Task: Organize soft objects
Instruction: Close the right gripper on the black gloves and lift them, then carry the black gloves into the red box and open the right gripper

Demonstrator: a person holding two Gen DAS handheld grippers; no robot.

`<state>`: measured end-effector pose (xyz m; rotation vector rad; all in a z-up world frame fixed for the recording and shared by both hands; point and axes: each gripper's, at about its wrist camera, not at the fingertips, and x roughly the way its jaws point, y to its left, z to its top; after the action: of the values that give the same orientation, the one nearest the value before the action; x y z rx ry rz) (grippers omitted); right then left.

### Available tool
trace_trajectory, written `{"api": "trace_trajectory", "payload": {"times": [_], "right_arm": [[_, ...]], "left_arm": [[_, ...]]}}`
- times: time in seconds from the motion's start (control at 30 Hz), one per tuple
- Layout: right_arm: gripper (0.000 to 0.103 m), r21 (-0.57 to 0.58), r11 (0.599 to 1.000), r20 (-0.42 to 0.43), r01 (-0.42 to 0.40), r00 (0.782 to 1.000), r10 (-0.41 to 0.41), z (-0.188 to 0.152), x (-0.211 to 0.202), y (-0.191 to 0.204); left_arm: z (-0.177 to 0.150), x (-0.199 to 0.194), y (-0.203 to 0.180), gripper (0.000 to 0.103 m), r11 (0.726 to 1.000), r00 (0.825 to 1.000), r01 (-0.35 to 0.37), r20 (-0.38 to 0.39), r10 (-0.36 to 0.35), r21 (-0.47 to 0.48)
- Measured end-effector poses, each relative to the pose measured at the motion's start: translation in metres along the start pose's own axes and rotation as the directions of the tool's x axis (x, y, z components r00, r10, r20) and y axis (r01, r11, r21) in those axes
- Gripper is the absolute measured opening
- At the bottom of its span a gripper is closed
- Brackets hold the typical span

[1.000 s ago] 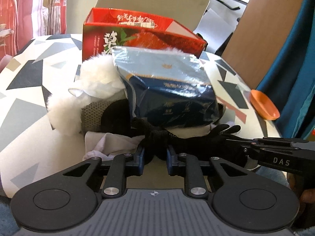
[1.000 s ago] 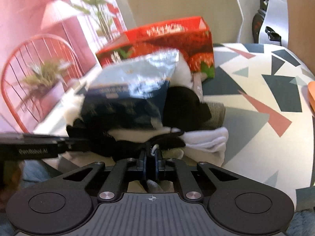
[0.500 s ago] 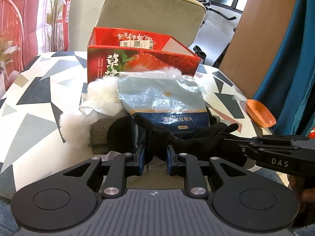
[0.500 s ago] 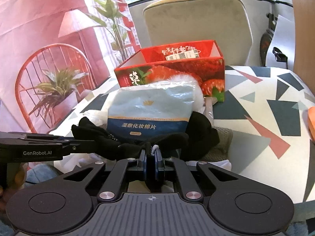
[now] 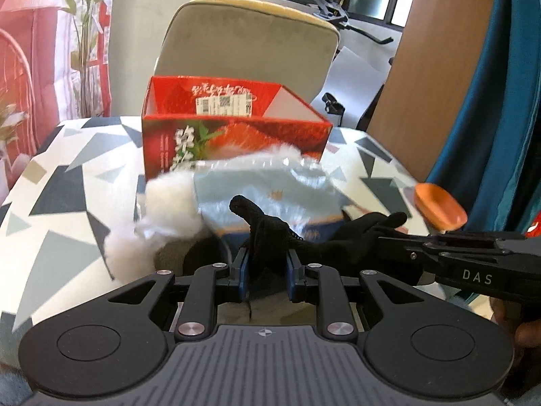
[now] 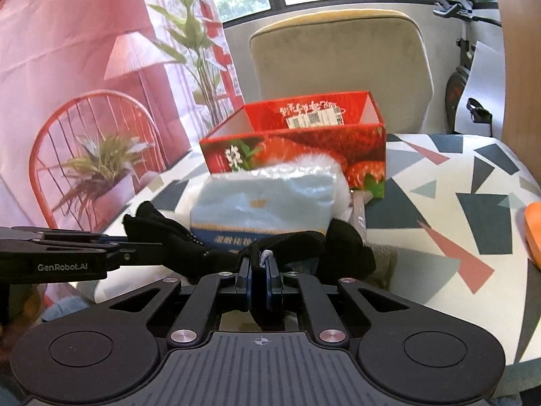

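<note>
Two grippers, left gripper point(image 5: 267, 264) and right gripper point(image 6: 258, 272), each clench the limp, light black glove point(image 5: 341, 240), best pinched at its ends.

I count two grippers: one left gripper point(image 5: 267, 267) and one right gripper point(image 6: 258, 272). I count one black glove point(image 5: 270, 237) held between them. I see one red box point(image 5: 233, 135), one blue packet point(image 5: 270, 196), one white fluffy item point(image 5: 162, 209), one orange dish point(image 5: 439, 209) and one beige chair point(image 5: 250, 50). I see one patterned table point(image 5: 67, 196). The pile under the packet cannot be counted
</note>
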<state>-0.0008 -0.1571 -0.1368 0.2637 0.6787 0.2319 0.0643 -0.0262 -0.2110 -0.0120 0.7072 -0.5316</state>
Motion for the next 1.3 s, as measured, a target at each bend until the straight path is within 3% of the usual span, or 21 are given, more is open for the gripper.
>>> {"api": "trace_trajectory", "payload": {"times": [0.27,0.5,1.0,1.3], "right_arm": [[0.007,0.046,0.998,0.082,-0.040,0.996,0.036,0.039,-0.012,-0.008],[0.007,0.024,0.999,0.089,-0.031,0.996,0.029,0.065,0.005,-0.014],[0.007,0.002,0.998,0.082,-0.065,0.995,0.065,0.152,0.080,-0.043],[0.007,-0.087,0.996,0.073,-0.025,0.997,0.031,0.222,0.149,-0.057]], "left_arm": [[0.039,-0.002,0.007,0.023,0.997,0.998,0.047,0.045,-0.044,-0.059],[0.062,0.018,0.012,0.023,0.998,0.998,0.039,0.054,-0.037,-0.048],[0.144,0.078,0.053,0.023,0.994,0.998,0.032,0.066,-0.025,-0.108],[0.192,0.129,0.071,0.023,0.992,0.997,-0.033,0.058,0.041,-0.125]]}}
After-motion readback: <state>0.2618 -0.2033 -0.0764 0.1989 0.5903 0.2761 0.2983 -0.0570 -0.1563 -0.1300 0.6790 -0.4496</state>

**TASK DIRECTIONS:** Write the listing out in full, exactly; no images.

**THE COMPLETED TASK:**
Task: Organize soft objects
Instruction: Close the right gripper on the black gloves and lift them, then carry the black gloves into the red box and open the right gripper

Demonstrator: a person holding two Gen DAS handheld grippers; no robot.

`<state>`: measured end-effector pose (xyz m; rotation vector rad; all in a z-up world frame fixed for the recording and shared by both hands; point and axes: each gripper's, at about its wrist camera, not at the fingertips, and x roughly the way its jaws point, y to its left, z to its top; after the action: of the values that give the same orientation, the one nearest the value before the action; x y z rx ry rz) (grippers omitted); right then left.

### Available tool
trace_trajectory, written `{"api": "trace_trajectory", "payload": {"times": [_], "right_arm": [[_, ...]], "left_arm": [[_, ...]]}}`
- times: time in seconds from the motion's start (control at 30 Hz), one per tuple
- Layout: right_arm: gripper (0.000 to 0.103 m), r21 (-0.57 to 0.58), r11 (0.599 to 1.000), r20 (-0.42 to 0.43), r01 (-0.42 to 0.40), r00 (0.782 to 1.000), r10 (-0.41 to 0.41), z (-0.188 to 0.152), x (-0.211 to 0.202), y (-0.191 to 0.204); left_arm: z (-0.177 to 0.150), x (-0.199 to 0.194), y (-0.203 to 0.180), gripper (0.000 to 0.103 m), r11 (0.726 to 1.000), r00 (0.825 to 1.000), r01 (-0.35 to 0.37), r20 (-0.38 to 0.39), r10 (-0.36 to 0.35), r21 (-0.47 to 0.48)
- Measured end-effector poses, each relative to the pose measured at the motion's start: translation in metres along the start pose's own axes and rotation as the directions of the tool's x axis (x, y, z components r00, r10, r20) and y axis (r01, r11, r21) in those axes
- Gripper is the absolute measured opening
- At the bottom of its span a gripper is closed
- Brackets hold the typical span

[1.000 s ago] 
[1.000 s ago] 
[0.500 s ago] 
[0.500 s ago] 
[now] 
[now] 

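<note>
Two grippers, left gripper point(image 5: 267, 264) and right gripper point(image 6: 258, 272), each clench the limp, light black glove point(image 5: 341, 240), best pinched at its ends.

I count two grippers: one left gripper point(image 5: 267, 267) and one right gripper point(image 6: 258, 272). I count one black glove point(image 5: 270, 237) held between them. I see one red box point(image 5: 233, 135), one blue packet point(image 5: 270, 196), one white fluffy item point(image 5: 162, 209), one orange dish point(image 5: 439, 209) and one beige chair point(image 5: 250, 50). I see one patterned table point(image 5: 67, 196). The pile under the packet cannot be counted
</note>
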<state>-0.0008 -0.1571 -0.1368 0.2637 0.6787 0.2319 0.0643 -0.0262 -0.2110 -0.0120 0.7072 -0.5316</state>
Motion for the next 1.3 s, as measured, a target at each bend until the straight path is within 3% of the usual span, or 21 are given, more is open for the gripper.
>>> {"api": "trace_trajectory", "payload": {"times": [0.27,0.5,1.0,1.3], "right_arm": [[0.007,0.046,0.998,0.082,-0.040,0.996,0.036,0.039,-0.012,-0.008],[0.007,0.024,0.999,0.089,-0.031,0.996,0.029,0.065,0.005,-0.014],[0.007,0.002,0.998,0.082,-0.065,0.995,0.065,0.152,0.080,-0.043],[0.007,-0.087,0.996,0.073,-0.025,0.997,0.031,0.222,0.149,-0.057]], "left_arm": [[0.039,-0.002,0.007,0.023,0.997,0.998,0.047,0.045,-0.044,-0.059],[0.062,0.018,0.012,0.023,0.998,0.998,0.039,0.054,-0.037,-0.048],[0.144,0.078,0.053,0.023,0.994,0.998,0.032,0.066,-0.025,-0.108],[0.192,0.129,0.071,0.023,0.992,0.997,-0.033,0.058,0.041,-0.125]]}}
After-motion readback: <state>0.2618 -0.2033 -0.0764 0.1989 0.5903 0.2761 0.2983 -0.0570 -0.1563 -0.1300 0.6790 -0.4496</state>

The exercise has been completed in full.